Innovation Pharmaceuticals Inc (IPIX)

[TOB]

The Kevetrin Phase 1 Clinical Trial is run at two of the Harvard Cancer Center affiliates, the Dana-Farber Cancer Institute and the Beth Israel Deaconess Medical Center.

However I haven't seen a specific update to indicate the number of patients between the two locations.
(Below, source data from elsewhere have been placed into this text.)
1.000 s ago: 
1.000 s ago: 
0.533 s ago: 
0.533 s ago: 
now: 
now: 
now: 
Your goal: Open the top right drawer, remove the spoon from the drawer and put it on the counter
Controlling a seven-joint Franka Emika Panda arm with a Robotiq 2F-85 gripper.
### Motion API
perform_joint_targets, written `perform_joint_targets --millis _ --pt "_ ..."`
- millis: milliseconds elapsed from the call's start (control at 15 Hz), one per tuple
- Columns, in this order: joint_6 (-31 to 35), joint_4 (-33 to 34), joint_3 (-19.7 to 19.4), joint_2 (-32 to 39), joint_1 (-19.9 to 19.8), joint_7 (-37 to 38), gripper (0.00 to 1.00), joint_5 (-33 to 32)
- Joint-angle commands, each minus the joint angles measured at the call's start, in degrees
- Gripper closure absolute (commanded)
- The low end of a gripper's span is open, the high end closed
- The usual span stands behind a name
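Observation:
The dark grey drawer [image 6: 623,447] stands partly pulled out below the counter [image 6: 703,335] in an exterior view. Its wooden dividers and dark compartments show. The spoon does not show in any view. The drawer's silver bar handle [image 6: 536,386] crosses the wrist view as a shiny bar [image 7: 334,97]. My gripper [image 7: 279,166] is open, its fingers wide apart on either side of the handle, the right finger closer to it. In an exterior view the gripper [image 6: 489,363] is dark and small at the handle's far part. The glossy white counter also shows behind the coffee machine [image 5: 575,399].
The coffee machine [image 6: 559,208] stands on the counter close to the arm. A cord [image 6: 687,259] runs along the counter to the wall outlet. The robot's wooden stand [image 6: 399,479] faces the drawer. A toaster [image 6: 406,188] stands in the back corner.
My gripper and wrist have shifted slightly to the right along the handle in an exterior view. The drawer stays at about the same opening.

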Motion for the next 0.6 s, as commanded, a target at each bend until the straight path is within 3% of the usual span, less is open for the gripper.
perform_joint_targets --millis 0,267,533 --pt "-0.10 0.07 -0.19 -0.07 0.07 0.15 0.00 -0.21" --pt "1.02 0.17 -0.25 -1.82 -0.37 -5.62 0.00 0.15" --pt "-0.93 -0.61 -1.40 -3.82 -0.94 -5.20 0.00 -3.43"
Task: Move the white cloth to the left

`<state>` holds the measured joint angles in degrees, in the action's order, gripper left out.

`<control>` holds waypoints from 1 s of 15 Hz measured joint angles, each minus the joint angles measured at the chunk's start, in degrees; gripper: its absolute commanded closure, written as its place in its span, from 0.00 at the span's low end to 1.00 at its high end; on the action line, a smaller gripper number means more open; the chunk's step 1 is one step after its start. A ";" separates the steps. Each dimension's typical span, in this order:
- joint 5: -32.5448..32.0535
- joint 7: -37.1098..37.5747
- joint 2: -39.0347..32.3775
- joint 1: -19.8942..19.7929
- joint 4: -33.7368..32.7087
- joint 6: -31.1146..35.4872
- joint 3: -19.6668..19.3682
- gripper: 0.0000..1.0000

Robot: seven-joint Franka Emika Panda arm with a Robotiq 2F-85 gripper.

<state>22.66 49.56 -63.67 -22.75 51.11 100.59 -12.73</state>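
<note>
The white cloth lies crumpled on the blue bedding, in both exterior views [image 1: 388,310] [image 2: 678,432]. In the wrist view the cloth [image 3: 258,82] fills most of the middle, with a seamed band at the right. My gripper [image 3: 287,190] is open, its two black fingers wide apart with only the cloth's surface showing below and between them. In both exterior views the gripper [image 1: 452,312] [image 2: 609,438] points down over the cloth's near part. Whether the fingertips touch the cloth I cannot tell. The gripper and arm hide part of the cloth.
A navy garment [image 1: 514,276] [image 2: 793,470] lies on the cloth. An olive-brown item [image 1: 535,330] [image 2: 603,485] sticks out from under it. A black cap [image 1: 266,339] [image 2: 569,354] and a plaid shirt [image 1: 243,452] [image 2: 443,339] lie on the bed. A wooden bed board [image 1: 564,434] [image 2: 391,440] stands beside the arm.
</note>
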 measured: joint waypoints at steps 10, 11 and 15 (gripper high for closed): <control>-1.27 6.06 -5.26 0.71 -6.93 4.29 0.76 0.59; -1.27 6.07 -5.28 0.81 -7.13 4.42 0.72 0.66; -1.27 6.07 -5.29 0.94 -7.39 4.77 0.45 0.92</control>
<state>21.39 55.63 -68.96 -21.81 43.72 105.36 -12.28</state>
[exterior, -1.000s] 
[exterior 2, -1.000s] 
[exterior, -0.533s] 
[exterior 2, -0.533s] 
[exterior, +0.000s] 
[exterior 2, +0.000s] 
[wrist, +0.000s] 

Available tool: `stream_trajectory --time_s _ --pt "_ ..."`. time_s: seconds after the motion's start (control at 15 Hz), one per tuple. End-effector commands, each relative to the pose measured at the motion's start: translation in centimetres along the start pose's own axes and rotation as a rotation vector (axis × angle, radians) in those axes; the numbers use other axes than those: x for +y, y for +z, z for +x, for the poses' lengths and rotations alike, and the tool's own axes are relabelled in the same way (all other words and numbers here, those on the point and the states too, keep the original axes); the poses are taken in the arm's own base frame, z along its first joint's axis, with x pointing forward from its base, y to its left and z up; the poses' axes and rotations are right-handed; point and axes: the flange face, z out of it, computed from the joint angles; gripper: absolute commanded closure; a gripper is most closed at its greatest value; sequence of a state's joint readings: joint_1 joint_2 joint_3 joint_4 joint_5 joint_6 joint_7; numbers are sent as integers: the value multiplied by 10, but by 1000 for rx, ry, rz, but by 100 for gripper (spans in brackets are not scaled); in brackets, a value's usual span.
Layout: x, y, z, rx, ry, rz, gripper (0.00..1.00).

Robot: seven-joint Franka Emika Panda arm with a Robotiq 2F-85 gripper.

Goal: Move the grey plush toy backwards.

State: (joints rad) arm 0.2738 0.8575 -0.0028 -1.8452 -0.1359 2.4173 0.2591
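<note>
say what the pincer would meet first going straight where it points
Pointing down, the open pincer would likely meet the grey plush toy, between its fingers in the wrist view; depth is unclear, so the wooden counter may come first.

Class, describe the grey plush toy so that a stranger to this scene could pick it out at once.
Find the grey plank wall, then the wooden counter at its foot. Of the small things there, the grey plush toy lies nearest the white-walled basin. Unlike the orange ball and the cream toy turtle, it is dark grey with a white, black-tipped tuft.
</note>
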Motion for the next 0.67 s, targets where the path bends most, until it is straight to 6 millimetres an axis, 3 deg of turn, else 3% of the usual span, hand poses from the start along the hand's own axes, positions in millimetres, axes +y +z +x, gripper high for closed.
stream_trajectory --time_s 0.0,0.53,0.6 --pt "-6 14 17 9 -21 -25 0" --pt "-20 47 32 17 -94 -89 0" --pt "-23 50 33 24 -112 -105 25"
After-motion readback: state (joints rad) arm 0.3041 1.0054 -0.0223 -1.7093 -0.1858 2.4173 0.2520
BEVERLY, MA – November 8, 2012– Cellceutix Corporation (OTCBB: CTIX) (the “Company”), a clinical stage biopharmaceutical company focused on discovering small molecule drugs to treat unmet medical conditions, including drug-resistant cancers and autoimmune diseases, is pleased to report that dosing of patients is now being conducted in clinical trials with Kevetrin(TM), the Company’s novel anti-cancer drug candidate, at Harvard University’s Dana Farber Cancer Center and Beth Israel Deaconess Medical Center.

And then:

In the clinical trials, being conducted at Harvard University’s Dana-Farber Cancer Institute and partner Beth Israel Deaconess Medical Center, the cohort which began treatment with Kevetrin early in November has completed the initial cycle.

To date, the group of subjects has been reported to be within normal parameters of the clinical protocol. A total of 84 blood samples from the patients have just been sent to the laboratory for pharmacokinetics analysis. December 3, 2012

And here I see the Institutional Review Board (IRB) is also involved in approving the escalated dosing level. It wasn't clear to me in my prior post if only the Safety Committee was required with this already approved in the protocol, and the IRB only for amendments to the dosing, such as increasing the dose for a prior cohort.

Cellceutix ... announces today that clinical trials being hosted at Dana-Farber Cancer Institute and Beth Israel Deaconess Medical Center for the Company’s flagship anti-cancer drug Kevetrinä, have advanced to the next cohort. In addition to patients in the first cohort now receiving their second cycle of dosing, the Institutional Review Board (“IRB”) and Safety Committee have approved escalated dosing levels for the second cohort. The Company has been advised that the second cohort will begin dosing during the week beginning December 16.

“We are very encouraged with the way the Kevetrin trials are progressing,” said Dr. Krishna Menon, Chief Scientific Officer at Cellceutix. “At this time, we are eagerly awaiting the pharmacokinetics analysis of the first dosing.” Dec 14, 2012

Here we see from the protocol that a cohort is 6 patients.

A dose will be declared the MTD if at least 1 patient out of 6 patients experience a dose limiting toxicity (DLT) at the highest dose level below the maximally administered dose. Kevetrin study details provided by Cellceutix on Clinicaltrials

But I haven't seen that there would be 3 and 3 at each hospital. It could be all 6 at one, or split unevenly.